CourtSouth Dakota Supreme Court

Appeal from Circuit Court, Grant County.

Action by William Deering & Co. against Richard Mortell and others. From a judgment for defendants, plaintiff appeals. Affirmed.

Preston & Hannett and Thad L. Fuller, for appellant.

S. S Lockhart and Thomas L. Bouck, for respondents.

HANEY J.

The allegations of the complaint are in substance as follows That on March 31, 1892, the plaintiff and defendant Mortell entered into an agency contract; that on the same day the defendants Kaercher, Benedict, and Lockhart guarantied in writing the performance of such contract; that such guaranty was accepted by the plaintiff, of which acceptance the guarantors had notice; that on October 11, 1892, an accounting was had according to the terms of the contract whereby it was ascertained that Mortell owed the plaintiff $6,171.89 which he promised to pay; and that he still owes the plaintiff $2,920.49, with interest from March 18, 1898. Defendants Kaercher, Benedict, and Lockhart, in substance deny that they guarantied the agency contract; deny any knowledge or information sufficient to form a belief as to Mortell's failure to perform the same; allege that they merely signed an offer to guaranty for which no consideration passed from the plaintiff; that no agent of the plaintiff was present when such offer was signed and that it was not signed at plaintiff's request; and they specifically deny that they received any consideration for making such offer, or were ever notified of its acceptance by the plaintiff.

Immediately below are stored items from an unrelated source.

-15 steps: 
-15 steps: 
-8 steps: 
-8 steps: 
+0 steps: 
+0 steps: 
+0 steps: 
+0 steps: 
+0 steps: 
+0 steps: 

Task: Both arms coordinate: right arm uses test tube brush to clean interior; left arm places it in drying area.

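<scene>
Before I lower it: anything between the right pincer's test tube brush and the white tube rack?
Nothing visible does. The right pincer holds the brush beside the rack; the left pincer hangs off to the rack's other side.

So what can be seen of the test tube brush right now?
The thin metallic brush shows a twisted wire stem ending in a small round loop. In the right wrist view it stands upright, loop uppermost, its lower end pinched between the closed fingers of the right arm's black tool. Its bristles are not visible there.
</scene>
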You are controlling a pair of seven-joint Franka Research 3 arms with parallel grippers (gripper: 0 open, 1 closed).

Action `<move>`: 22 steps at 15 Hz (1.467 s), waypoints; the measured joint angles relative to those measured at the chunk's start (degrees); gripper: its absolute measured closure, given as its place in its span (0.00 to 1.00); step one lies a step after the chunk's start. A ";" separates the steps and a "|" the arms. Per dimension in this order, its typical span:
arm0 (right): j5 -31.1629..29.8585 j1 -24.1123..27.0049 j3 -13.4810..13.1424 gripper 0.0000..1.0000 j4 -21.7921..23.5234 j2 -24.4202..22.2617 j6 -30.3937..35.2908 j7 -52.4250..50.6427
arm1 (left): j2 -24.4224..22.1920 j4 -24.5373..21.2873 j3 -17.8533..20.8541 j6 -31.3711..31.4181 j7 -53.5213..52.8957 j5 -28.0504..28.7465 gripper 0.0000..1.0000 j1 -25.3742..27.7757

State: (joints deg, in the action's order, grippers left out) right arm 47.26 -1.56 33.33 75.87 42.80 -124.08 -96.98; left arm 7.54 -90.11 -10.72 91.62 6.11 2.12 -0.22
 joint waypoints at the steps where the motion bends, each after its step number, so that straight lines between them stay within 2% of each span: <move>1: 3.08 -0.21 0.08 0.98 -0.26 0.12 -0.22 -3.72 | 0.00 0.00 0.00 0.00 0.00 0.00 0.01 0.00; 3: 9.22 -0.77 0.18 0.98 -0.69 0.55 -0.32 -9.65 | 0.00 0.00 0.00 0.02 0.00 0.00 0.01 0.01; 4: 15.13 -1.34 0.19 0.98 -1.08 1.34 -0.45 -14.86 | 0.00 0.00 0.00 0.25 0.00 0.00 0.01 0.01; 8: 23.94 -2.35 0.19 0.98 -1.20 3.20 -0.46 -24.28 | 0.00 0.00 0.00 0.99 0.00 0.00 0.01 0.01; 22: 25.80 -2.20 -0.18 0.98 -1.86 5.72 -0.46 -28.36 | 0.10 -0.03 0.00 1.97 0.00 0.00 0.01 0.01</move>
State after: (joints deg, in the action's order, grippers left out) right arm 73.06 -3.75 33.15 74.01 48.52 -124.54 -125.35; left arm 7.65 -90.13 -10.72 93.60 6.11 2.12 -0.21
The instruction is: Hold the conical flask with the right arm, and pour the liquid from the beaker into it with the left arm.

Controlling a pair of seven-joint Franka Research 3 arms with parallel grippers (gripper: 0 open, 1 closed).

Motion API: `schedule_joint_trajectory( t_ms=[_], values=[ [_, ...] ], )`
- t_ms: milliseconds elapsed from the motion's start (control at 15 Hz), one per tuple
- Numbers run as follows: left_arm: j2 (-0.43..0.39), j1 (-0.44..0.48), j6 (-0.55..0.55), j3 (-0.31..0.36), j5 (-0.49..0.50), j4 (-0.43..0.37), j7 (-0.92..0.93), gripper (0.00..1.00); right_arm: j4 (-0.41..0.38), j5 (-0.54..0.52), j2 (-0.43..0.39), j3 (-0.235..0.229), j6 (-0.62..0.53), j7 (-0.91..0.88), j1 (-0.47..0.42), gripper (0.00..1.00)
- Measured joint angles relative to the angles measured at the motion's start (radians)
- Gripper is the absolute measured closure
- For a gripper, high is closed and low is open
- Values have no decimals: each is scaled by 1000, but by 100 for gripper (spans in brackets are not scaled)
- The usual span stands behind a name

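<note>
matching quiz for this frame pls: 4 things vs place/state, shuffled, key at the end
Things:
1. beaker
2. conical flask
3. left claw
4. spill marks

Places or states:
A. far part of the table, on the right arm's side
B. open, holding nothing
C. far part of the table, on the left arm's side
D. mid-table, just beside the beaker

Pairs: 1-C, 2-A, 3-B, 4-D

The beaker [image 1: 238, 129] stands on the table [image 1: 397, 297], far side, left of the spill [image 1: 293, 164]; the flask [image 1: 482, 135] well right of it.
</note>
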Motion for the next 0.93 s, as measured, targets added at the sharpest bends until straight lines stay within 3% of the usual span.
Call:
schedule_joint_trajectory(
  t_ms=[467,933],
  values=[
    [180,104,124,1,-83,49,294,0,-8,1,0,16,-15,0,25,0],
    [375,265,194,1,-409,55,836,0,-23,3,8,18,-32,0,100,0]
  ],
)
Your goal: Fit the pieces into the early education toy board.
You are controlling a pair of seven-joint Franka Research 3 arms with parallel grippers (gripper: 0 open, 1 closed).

Defendant Kaercher also pleaded a discharge in bankruptcy. At the conclusion of the testimony the plaintiff moved for a directed verdict against Benedict and Lockhart which was denied, and defendants' motion for a directed verdict was granted. Kaercher's discharge in bankruptcy not being challenged, the only question presented for review is whether the court erred in directing a verdict for Benedict and Lockhart.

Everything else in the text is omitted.